- **Exercise brief**: Select and copy out every line in the records containing "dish".

-- -- --

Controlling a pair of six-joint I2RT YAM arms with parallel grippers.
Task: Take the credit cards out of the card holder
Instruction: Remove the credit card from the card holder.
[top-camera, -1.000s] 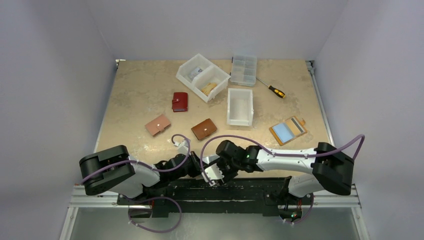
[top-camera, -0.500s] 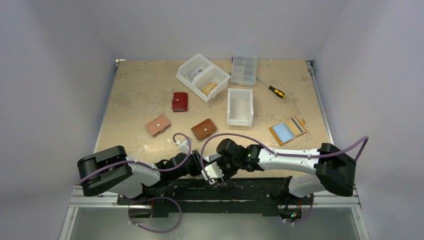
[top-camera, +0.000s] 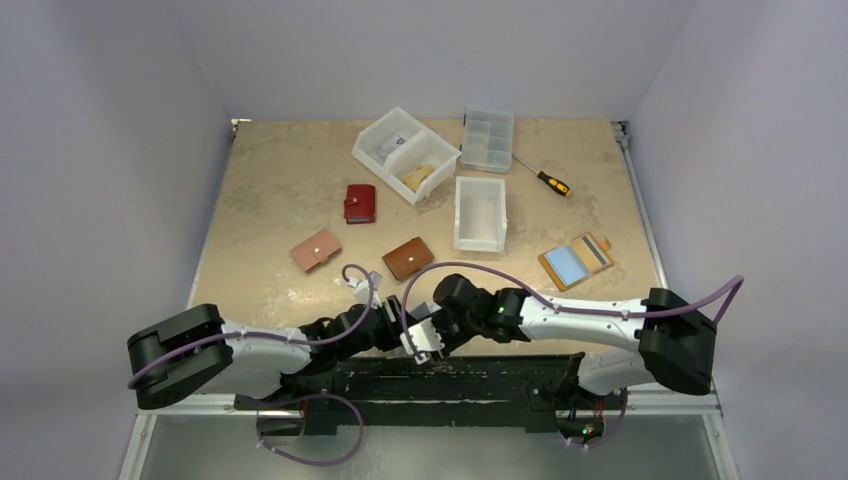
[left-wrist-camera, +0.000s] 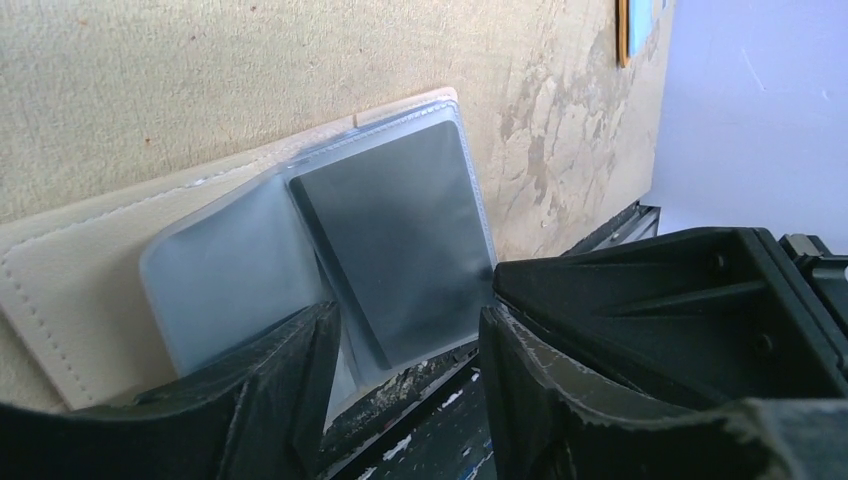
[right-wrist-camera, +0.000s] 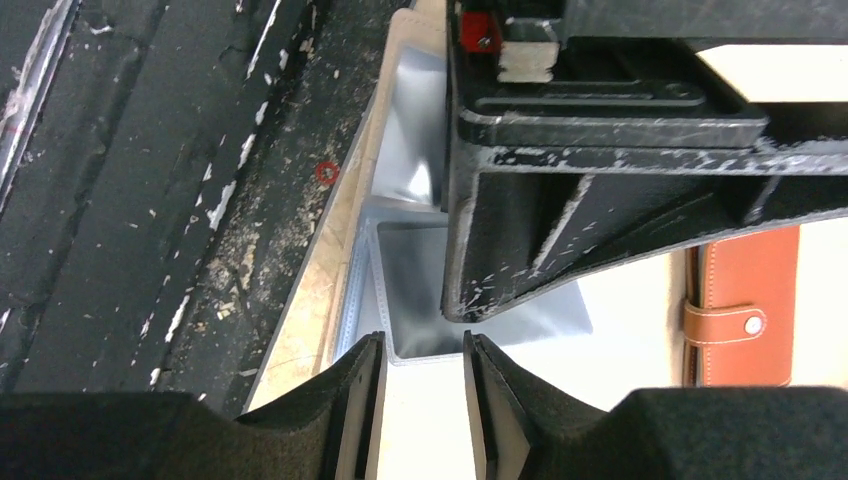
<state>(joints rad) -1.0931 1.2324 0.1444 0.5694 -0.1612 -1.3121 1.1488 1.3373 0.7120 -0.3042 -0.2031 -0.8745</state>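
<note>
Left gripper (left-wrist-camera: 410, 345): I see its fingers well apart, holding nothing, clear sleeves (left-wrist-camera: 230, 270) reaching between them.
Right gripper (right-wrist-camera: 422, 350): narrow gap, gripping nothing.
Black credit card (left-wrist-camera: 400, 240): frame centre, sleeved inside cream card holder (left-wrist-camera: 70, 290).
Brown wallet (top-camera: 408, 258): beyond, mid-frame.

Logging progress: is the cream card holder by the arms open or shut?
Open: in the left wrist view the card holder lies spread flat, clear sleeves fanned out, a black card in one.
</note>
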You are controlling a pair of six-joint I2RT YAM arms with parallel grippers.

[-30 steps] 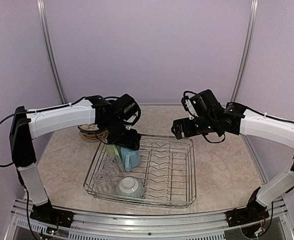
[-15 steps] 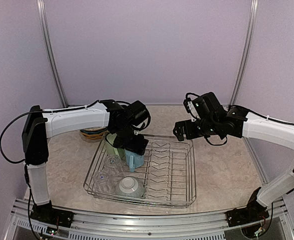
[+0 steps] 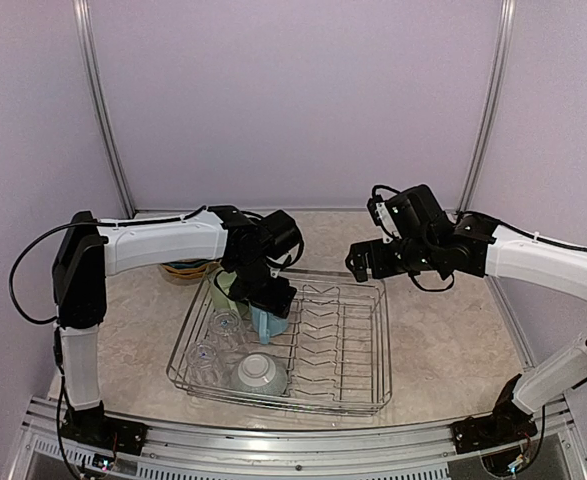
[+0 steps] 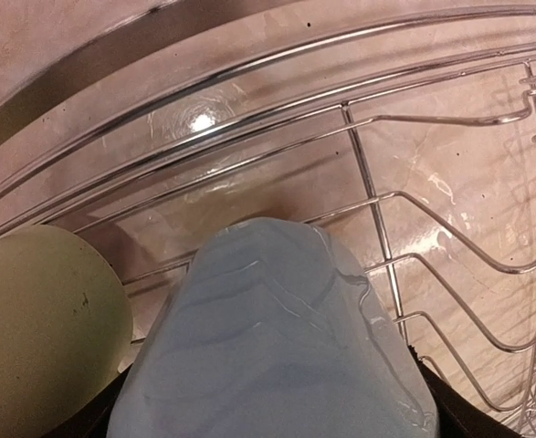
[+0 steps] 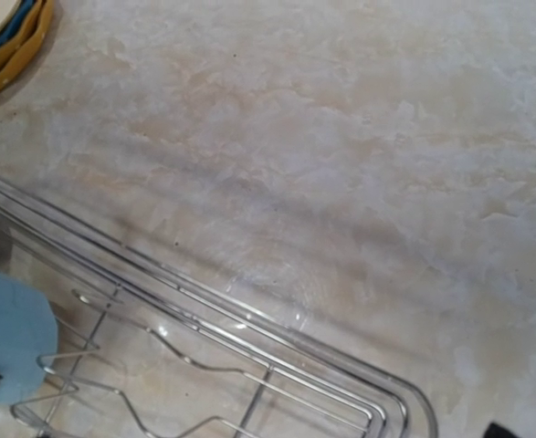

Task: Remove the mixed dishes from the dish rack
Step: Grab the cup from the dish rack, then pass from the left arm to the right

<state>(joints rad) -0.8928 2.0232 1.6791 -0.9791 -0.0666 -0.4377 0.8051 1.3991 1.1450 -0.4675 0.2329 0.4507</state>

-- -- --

- **Answer section**:
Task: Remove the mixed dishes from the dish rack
Step: Grab the cup from the dish rack, then pass from the left arm to the right

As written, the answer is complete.